The hypothetical derivation from the toponym of Roman city of Guduscum (Kučevo in Serbia) is rejected by now because such a toponym never existed. The theory relating their name to the name of Goths is problematic because the suffix indicates that the ethnonym originates from name of a place and not people.

==History==
In the Frankish Annals, the Guduscani are mentioned as allies to the Carolingians, and the Duke Borna is mentioned as "dux Dalmaciae", "dux Dalmatiae et Liburniae" and "dux Guduscanorum". However, there exist different semantic readings of the source, some saying that Borna was the duke of Guduscani, or of Guduscani and Timočani or a separate duke from both of them.
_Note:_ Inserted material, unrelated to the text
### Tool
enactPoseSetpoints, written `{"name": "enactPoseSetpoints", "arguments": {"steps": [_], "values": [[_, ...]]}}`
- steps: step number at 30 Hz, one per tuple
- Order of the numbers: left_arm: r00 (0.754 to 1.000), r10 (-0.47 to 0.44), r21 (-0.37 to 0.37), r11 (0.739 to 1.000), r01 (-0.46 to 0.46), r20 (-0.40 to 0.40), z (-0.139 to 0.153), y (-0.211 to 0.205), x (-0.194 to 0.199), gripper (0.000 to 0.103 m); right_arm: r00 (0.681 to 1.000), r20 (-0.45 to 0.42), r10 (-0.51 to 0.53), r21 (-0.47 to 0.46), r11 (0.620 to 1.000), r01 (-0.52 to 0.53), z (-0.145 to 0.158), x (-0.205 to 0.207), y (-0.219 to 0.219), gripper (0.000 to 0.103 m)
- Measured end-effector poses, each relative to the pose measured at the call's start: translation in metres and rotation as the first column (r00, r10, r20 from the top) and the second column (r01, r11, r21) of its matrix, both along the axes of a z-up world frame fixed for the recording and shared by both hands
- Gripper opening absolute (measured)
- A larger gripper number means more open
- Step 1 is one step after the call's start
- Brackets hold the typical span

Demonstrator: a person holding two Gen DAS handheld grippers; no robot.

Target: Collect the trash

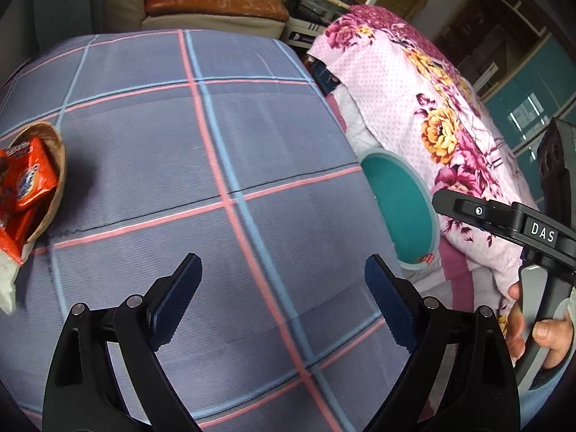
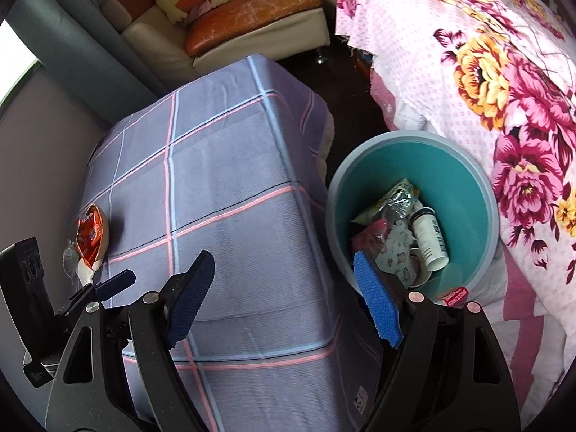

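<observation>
Both grippers' fingers (image 1: pixel 387 302) (image 2: pixel 190 295) gape, released; bin (image 2: pixel 464 165) right holds trash, orange wrappers (image 1: pixel 27 183) far left remain on the surface (image 1: pixel 223 151).

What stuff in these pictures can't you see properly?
- Bin, left wrist view: its inside is hidden by the table's edge.
- Orange snack packets, left wrist view: cut off by the picture's left edge.
- Trash under the white bottle, right wrist view: jumbled, partly behind the right gripper's finger.
</observation>
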State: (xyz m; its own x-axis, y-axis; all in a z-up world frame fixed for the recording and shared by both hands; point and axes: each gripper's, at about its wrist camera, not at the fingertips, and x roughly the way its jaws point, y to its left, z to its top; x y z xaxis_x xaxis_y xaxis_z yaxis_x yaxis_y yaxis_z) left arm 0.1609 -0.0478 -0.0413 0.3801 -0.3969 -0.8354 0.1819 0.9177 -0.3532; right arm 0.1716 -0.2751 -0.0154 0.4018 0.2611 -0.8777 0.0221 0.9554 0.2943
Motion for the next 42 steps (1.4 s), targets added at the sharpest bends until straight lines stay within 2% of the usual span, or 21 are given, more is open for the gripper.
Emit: {"name": "enactPoseSetpoints", "arguments": {"steps": [10,16,21,30,35,37,39,42], "values": [[0.986,0.152,0.040,0.987,-0.154,0.066,0.022,0.119,-0.018,0.092,0.987,0.003,0.164,-0.035,0.986,-0.163,0.017,0.009,0.104,0.076],[0.961,0.264,0.050,0.962,-0.269,0.079,0.023,0.199,-0.031,0.092,0.961,-0.025,0.277,-0.052,0.959,-0.278,0.016,0.014,0.174,0.076],[0.941,0.327,0.059,0.941,-0.333,0.085,0.021,0.249,-0.040,0.092,0.933,-0.066,0.355,-0.058,0.932,-0.359,0.009,0.018,0.228,0.076],[0.909,0.405,0.084,0.907,-0.413,0.095,0.007,0.316,-0.041,0.092,0.881,-0.107,0.462,-0.036,0.883,-0.468,-0.006,0.033,0.319,0.076],[0.912,0.402,0.098,0.908,-0.408,0.078,-0.006,0.334,-0.025,0.092,0.874,-0.104,0.475,-0.048,0.875,-0.482,-0.016,0.046,0.354,0.075],[0.914,0.401,0.091,0.910,-0.405,0.064,-0.011,0.339,-0.020,0.092,0.873,-0.112,0.475,-0.057,0.874,-0.483,-0.022,0.050,0.363,0.065],[0.917,0.394,0.089,0.913,-0.399,0.066,-0.015,0.341,-0.016,0.092,0.872,-0.125,0.474,-0.051,0.874,-0.483,-0.027,0.054,0.368,0.060],[0.922,0.380,0.104,0.917,-0.386,0.071,-0.021,0.343,-0.012,0.092,0.872,-0.126,0.473,-0.055,0.875,-0.482,-0.032,0.057,0.373,0.059]]}}
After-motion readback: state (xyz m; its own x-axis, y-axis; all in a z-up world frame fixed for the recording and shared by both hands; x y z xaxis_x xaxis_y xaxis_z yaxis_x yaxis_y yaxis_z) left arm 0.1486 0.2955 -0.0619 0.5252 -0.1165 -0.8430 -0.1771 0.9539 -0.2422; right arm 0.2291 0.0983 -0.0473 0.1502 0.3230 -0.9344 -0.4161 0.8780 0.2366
Borna seemingly was the first titled duke, i.e. prince (dux) of Guduscani, which indicates that the Guduscans initially could have been the temporary basis of Borna's authority and could have occupied a much larger territory from Bribir (river Guduča, a confluence of Krka river) in Dalmatia to Gacka in Lika, south of Lower Pannonia. The old consideration that the Guduscani originated from the territory of Moesia (present-day Serbia) and that together with the Timočani became allies of the Franks is disputable due to lack of evidence and arguments.
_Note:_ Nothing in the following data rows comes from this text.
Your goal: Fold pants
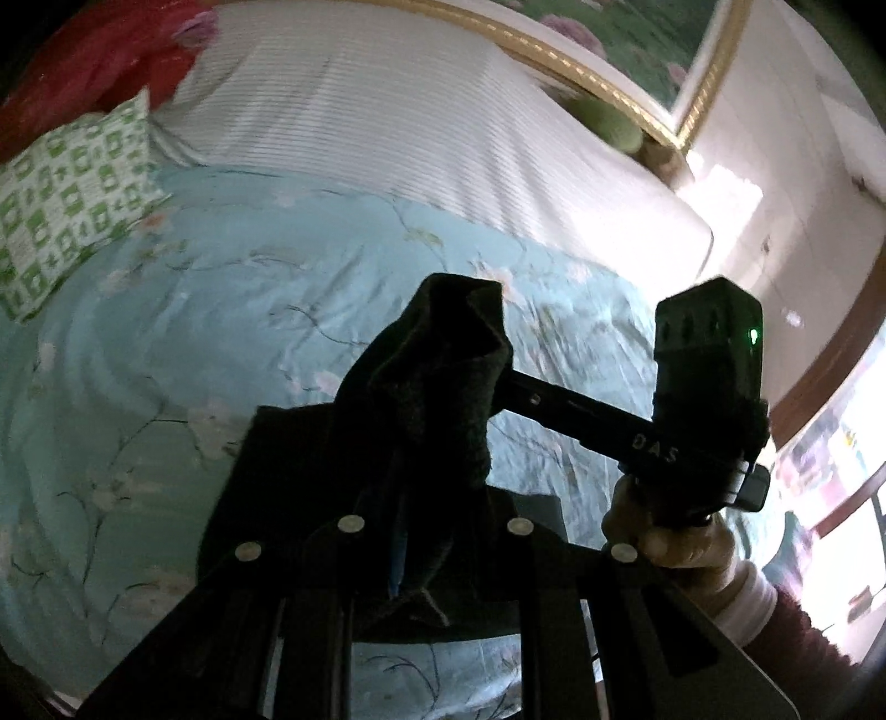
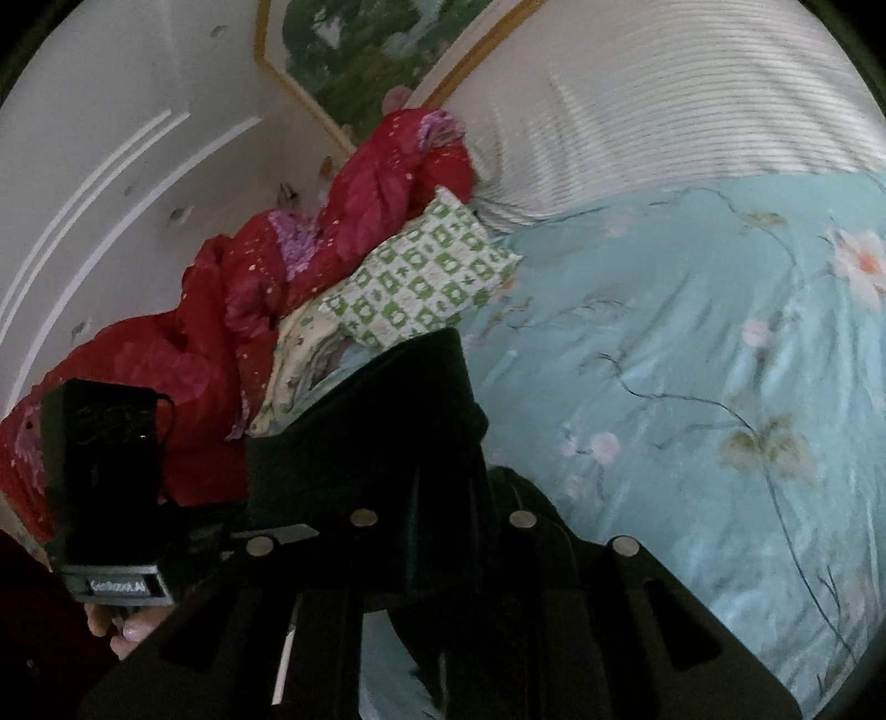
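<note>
The dark pants hang bunched in front of the left wrist camera, held up above the light blue floral bedspread. My left gripper is shut on the pants, its fingers mostly covered by the cloth. My right gripper reaches in from the right and grips the same bunch of cloth. In the right wrist view the pants cover my right gripper, which is shut on them. The left gripper's body shows at the lower left there.
A green-and-white patterned pillow and a red quilt lie at the head of the bed. A white striped cover spreads behind, below a gold-framed picture. A window is at the right.
</note>
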Motion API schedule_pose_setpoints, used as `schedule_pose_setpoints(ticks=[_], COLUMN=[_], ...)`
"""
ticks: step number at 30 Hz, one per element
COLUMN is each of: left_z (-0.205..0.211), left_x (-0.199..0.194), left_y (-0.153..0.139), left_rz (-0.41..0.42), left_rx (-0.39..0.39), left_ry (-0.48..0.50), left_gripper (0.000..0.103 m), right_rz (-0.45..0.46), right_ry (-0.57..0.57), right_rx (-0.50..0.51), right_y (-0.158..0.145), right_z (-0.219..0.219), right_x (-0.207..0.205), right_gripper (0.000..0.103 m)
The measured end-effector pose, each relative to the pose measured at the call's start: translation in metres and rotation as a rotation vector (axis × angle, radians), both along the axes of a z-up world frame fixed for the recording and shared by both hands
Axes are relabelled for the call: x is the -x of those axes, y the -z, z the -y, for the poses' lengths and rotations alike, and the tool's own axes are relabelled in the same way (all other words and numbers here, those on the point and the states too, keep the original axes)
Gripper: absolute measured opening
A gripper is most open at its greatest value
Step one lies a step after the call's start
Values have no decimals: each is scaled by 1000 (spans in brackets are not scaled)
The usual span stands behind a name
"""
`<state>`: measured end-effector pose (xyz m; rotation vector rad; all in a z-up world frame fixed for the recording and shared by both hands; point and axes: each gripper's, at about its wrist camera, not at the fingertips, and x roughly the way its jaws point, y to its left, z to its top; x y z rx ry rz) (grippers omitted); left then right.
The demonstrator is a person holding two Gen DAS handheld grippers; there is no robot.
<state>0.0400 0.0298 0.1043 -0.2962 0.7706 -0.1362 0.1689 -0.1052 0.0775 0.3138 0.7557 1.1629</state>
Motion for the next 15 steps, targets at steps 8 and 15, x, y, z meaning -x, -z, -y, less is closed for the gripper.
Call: schedule_pose_setpoints(ticks=[8,15], left_z=[49,75], left_x=[-4,-4], left_y=[30,51], left_rz=[-26,-28], left_rx=[-85,-138], left_ry=[65,118], left_gripper=[16,16], right_rz=[-43,-81], right_ry=[56,106], right_rx=[-9,-17], right_y=[30,51], right_z=[39,65], right_x=[3,8], right_gripper=[15,15])
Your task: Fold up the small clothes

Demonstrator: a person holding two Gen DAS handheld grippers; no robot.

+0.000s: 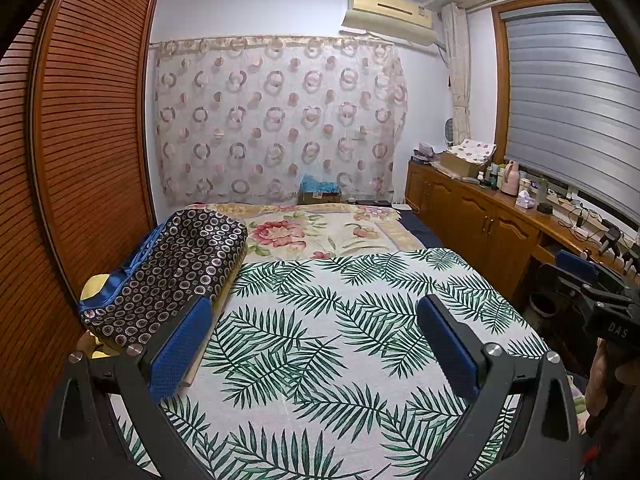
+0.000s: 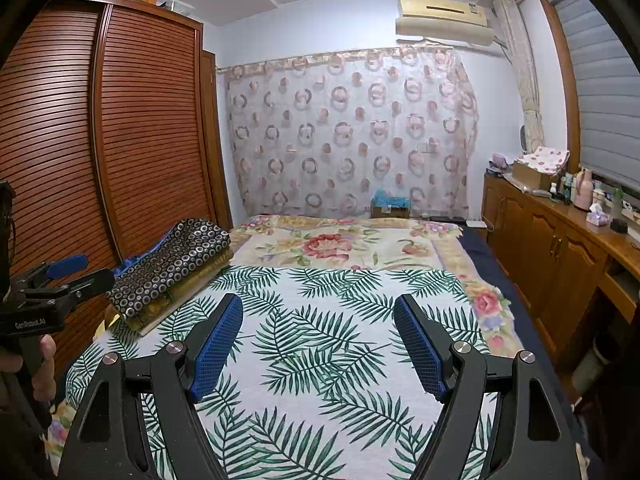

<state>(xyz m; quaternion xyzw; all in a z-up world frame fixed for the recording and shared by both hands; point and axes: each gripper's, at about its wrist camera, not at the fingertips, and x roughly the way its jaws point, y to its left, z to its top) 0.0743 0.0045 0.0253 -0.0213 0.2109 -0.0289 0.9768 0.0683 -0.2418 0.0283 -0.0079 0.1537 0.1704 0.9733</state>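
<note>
1. The folded clothes (image 1: pixel 168 272) (image 2: pixel 176 264) sit as a small stack on the left side of the bed, near the louvred wardrobe (image 1: pixel 88 120) (image 2: pixel 132 128); the top piece is dark with a ring pattern, with blue fabric and a yellowish layer showing at the edges.
2. The stack rests partly on the palm-leaf cloth (image 1: pixel 340 340) (image 2: pixel 320 340), which is spread flat over the near half of the bed.
3. The left gripper (image 1: pixel 316 340) hangs above this cloth with its blue pads wide apart and nothing between them; its left pad overlaps the near corner of the stack in the left wrist view.
4. The right gripper (image 2: pixel 318 344) also hovers over the leaf cloth, jaws spread wide, holding nothing.
5. Beyond the leaf cloth lies a floral blanket (image 1: pixel 320 232) (image 2: pixel 344 244).
6. A ring-patterned curtain (image 1: pixel 280 120) (image 2: pixel 348 132) covers the far wall, below an air conditioner (image 1: pixel 388 16) (image 2: pixel 444 20).
7. A wooden counter (image 1: pixel 480 216) (image 2: pixel 560 240) with bottles runs along the right under the blind.
</note>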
In 818 they were part of an envoy of Borna sent with the other South Slavic tribes (nationes) of Timočani and Praedenecenti (possibly an off-shot of Abodrites) to the court of Louis the Pious in Herstal. Some scholars also related them to the Khashānīn (possibly Kashubians) mentioned by Al-Masudi. In 819 alongside Borna fought against Ljudevit, the Duke of the Slavs in Lower Pannonia. They were part of the army of Borna against Ljudevit at the Battle of Kupa (819) but deserted before the battle. Borna conquered their lands again upon returning from the battle.

==Identity==
Seemingly only after the fall of Guduscani, and during the time of Mislav or Trpimir, a dynasty with undisputed Croatian identity was imposed and spread it further. It's often argued that Borna possibly was their gentile chieftain, and they represented only one small tribe among others in medieval Croatia. Depending on the interpretation of the Byzantine and Frankish sources, some historians consider them to be a tribe separate from the Croats and that the emergence of the Croatian political identity and power is not related to the region of Lika yet of Northern Dalmatia. However, Borna most probably was not a member of the Guduscani because they later deserted him and got reconquered. The events and their behavior could also indicate that the Guduscani were a separate identity and group from the Croats in Dalmatia, possibly related to the account of Avars living in Croatia from De Administrando Imperio, and that they were more similar or shared more history with the Pannonian Slavs than the Croats. However, recent findings of Carolingian artefacts in Gacka "separates Lika from the so-called Avar syndrome that numerous historians in the past, without any significant archaeological findings, have depicted". The view that the Guduscani were Gothic remnants is not widely accepted, as the state of the Goths was in Italy and it ceased to exist in the mid-6th century, while their presence in the former Roman province of Dalmatia and Liburnia was not dominant, however, there were Valagoths as well in the region.

==Sources==
- Džino, Danijel (2010). "Becoming Slav, Becoming Croat: Identity Transformations in Post-Roman and Early Medieval Dalmatia"
- Scholz, Bernhard Walter (1970). "Carolingian Chronicles: Royal Frankish Annals and Nithard's Histories"
- Gračanin, Hrvoje (2012). "Gacka i Otočac u srednjem vijeku"
- Komatina, Predrag (2019). "Наслеђе и стварање Свети Ћирило: Свети Сава 869-1219-2019 I"
- Filipec, Krešimir (2012). "Gacka i Otočac u srednjem vijeku"
- Budak, Neven (2018). "Hrvatska povijest od 550. do 1100."